**EXERCISE INSTRUCTIONS**
If pictures appear in the lines below, skip them and copy exactly the lines from the one containing "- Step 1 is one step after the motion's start" through the one containing "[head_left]", and nothing else.

**EXTRACTED ENTRIES**
——

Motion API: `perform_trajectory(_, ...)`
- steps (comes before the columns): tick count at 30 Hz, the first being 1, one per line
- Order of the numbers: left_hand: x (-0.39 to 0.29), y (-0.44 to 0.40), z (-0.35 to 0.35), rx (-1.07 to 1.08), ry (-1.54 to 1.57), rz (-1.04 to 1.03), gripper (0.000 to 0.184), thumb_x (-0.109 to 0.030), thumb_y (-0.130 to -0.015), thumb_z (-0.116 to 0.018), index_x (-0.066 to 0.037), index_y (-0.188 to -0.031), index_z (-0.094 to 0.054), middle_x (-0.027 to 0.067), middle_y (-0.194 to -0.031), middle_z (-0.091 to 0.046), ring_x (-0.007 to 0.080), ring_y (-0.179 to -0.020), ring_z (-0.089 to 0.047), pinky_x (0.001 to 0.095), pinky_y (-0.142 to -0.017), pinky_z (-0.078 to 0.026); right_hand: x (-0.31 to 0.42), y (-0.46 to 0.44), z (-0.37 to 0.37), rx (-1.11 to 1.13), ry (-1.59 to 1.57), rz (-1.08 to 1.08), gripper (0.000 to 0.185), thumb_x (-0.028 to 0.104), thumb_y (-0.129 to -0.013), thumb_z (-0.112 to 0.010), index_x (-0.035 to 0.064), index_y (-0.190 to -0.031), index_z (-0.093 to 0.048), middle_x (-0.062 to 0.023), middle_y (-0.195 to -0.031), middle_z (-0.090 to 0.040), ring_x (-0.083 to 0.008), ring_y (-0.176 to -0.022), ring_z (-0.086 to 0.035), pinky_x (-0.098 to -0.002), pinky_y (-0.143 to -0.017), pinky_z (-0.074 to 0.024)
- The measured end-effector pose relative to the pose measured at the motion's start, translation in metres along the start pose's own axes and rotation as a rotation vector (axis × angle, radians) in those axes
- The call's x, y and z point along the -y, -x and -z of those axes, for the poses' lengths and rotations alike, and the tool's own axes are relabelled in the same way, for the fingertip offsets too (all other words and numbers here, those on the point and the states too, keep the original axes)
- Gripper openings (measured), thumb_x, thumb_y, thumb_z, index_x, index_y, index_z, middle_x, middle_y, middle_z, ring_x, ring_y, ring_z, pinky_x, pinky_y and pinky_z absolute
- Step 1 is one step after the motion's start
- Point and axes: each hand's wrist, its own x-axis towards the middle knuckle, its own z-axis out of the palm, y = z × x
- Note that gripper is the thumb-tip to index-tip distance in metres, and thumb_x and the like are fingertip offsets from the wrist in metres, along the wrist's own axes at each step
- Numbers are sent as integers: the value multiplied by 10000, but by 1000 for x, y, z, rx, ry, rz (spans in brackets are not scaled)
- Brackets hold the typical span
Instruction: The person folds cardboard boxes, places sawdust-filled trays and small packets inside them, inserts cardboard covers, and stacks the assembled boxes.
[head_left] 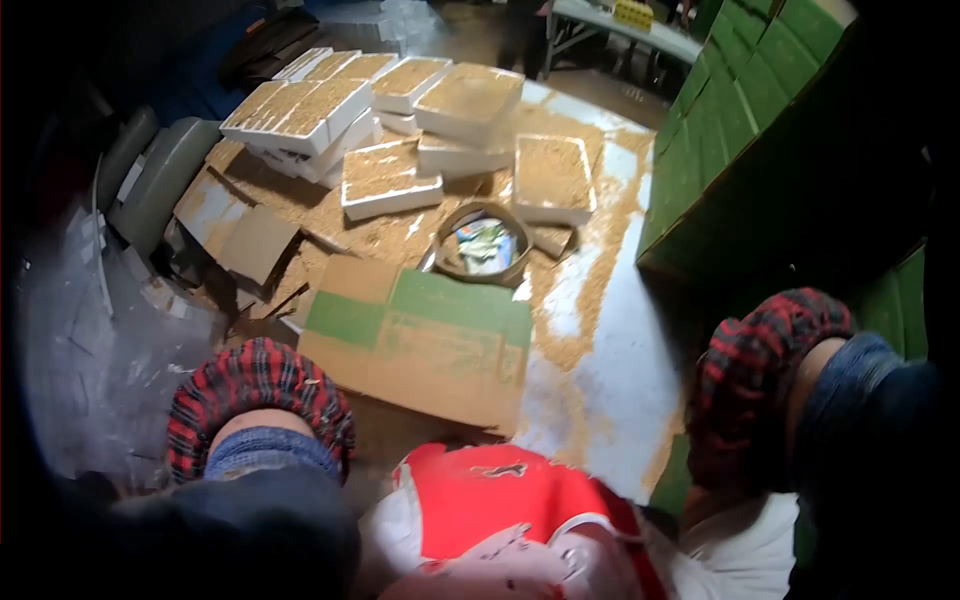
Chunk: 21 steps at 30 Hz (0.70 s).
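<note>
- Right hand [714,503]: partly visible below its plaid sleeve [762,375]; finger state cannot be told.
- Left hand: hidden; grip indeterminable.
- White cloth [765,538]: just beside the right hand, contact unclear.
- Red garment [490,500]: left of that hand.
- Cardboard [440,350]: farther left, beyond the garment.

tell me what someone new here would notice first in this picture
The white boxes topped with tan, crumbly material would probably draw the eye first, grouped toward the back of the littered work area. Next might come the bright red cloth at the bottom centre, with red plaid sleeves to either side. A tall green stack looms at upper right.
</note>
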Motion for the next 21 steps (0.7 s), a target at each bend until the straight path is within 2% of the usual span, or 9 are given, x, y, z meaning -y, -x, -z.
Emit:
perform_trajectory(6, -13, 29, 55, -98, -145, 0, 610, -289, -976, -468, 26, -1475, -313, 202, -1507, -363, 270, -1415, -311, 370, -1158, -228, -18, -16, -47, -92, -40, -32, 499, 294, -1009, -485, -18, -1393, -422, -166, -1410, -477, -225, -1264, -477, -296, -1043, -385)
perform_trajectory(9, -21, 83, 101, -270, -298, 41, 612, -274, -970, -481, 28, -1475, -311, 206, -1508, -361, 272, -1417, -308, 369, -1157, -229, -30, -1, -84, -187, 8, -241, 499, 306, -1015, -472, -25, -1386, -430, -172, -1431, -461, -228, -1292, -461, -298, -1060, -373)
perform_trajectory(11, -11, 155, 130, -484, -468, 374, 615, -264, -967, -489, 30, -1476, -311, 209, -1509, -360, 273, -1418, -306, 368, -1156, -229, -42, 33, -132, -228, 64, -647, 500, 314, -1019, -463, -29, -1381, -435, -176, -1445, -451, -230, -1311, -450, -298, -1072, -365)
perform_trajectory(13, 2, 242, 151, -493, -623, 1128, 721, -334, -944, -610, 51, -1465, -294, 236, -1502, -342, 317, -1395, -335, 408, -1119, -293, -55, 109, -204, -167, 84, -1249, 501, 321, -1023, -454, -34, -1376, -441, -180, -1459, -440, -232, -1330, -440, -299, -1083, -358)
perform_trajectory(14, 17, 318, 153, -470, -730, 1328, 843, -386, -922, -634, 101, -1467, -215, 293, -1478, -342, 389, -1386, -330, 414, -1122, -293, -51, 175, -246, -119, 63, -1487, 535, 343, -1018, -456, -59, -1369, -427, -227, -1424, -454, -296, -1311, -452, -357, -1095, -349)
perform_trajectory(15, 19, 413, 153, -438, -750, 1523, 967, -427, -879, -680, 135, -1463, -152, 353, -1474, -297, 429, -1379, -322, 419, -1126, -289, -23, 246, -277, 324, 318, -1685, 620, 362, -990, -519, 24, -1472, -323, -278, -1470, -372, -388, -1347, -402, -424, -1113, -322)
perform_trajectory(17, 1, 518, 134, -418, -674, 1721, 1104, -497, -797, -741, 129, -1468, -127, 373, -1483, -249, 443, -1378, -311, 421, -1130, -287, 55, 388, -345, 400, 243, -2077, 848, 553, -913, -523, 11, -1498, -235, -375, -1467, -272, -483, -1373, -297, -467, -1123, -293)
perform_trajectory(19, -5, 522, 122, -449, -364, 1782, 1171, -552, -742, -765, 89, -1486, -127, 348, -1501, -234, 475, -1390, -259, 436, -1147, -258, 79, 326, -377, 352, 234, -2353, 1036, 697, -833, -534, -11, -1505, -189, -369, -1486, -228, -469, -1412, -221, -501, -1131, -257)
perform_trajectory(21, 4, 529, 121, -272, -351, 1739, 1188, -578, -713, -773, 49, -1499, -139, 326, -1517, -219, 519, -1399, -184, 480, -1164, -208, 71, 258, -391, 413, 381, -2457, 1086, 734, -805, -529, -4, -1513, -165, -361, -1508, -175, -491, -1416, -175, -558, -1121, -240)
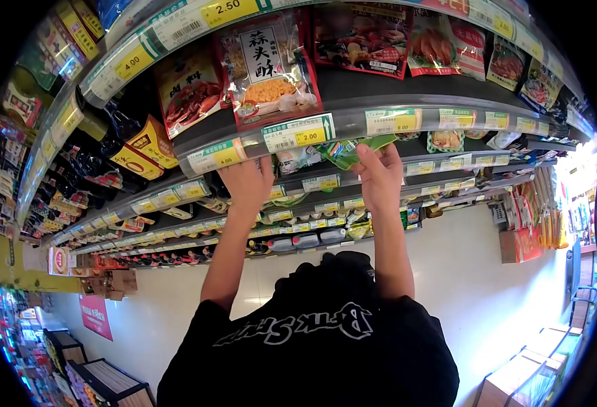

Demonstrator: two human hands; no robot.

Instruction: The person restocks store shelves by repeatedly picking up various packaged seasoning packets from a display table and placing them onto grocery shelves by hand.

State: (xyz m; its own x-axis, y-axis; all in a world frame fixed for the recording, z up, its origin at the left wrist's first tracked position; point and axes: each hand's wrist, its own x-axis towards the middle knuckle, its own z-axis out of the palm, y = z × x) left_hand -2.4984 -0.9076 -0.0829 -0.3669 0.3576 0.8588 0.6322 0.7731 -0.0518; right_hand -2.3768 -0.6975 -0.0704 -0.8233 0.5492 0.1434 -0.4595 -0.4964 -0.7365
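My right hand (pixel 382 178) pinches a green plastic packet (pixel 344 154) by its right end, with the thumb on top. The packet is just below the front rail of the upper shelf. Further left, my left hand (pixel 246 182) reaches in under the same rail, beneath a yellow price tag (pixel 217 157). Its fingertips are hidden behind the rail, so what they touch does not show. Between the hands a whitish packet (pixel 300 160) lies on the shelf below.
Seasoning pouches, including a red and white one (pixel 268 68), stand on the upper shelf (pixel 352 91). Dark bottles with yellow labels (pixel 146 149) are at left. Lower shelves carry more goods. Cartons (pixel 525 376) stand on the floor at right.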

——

**REPLY TO THE TASK**
- Step 1 is one step after the motion's start
- Point and axes: each hand's wrist, its own x-axis towards the middle knuckle, its own z-axis out of the palm, y = z × x
- Note that gripper is the thumb-tip to index-tip distance in metres, and thumb_x and the like are fingertip offsets from the wrist in metres, along the wrist's own axes at each step
- Numbers are sent as integers: the value multiplied by 10000, but by 1000 for x, y, z, rx, ry, rz (spans in brackets are not scaled)
- Brackets hold the typical span
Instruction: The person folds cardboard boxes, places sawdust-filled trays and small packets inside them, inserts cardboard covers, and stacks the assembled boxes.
[head_left] 

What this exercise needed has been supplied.